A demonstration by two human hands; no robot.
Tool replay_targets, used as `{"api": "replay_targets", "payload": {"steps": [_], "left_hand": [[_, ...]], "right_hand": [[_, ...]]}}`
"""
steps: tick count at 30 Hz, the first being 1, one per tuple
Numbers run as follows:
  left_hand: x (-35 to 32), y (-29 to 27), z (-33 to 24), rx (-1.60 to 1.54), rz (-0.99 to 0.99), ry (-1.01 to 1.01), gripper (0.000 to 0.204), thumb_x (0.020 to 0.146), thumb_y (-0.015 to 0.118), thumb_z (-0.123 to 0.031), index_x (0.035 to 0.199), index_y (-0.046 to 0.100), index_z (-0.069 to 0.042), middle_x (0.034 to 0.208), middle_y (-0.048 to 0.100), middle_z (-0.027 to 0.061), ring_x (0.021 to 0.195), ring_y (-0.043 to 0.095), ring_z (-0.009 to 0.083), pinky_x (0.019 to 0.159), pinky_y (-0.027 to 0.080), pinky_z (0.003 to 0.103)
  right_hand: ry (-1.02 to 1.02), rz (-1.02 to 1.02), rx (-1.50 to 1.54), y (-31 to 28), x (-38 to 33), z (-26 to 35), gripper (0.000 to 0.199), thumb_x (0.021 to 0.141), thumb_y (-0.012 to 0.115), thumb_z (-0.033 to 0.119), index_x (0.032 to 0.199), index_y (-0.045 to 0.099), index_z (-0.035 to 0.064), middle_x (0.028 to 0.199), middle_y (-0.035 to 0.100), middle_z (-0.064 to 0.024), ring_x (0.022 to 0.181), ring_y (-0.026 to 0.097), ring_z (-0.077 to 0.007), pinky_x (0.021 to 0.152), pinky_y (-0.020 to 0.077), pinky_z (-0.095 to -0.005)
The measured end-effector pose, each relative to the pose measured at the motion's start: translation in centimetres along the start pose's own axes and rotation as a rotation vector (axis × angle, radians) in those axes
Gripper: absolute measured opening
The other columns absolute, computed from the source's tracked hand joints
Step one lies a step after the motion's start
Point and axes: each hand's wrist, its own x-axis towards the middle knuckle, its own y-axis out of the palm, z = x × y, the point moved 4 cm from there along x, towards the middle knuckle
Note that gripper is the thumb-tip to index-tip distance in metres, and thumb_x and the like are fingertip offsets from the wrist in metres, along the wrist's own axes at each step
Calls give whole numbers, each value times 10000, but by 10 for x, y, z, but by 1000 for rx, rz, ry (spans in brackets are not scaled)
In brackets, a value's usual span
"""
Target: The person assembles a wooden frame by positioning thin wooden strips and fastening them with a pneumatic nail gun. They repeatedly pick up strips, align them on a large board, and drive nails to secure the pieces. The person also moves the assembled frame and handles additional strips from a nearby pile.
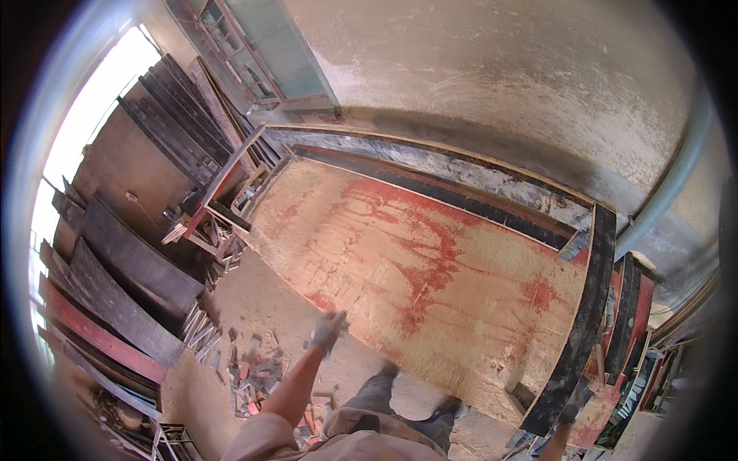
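while the person stands at the near edge of a big red-stained plywood sheet (415, 261) that lies flat on a low frame, the gloved left hand (328, 332) swings free beside that edge, fingers loosely curled and holding nothing that shows. the right hand (567, 415) sits low at the near right, by a dark board (580, 323) laid along the sheet's right side; whether it grips is unclear. dark planks (115, 269) lean at the left wall, out of the way, and offcuts (250, 376) litter the floor.

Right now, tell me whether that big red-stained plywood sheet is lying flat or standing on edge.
Lying flat. The plywood sheet shows its whole broad face to the downward-looking camera, with the gloved left hand above its near edge.
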Motion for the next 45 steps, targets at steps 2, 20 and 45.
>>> {"api": "replay_targets", "payload": {"steps": [2,20,45], "left_hand": [[51,17,-46,-54,63,78,442,955,683,-446,1029,655,-12,811,672,70,689,625,141,605,516,299],[593,136,-375,-740,294,-38,424,969,654,-417,1167,613,-44,1072,688,187,958,677,377,810,610,542],[124,-163,-310,-1026,317,268,584,1000,625,-372,1430,522,11,1419,560,191,1287,535,321,1127,420,490]], "right_hand": [[-16,-37,15,-11,3,12,359,904,680,385,944,700,29,801,665,-70,706,606,-196,651,507,-378],[14,-359,17,-72,-130,147,447,956,664,443,1002,718,1,863,675,-43,797,592,-165,730,497,-356],[165,211,1747,-98,-206,170,721,940,585,637,1407,518,91,1292,619,-157,1140,621,-352,961,525,-515]]}}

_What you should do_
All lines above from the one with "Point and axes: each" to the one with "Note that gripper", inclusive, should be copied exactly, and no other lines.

_Answer for the task_
Point and axes: each hand's wrist, its own x-axis towards the middle knuckle, its own y-axis out of the palm, z = x × y, the point moved 4 cm from there along x, towards the middle knuckle
Note that gripper is the thumb-tip to index-tip distance in metres, and thumb_x and the like are fingertip offsets from the wrist in metres, along the wrist's own axes at each step

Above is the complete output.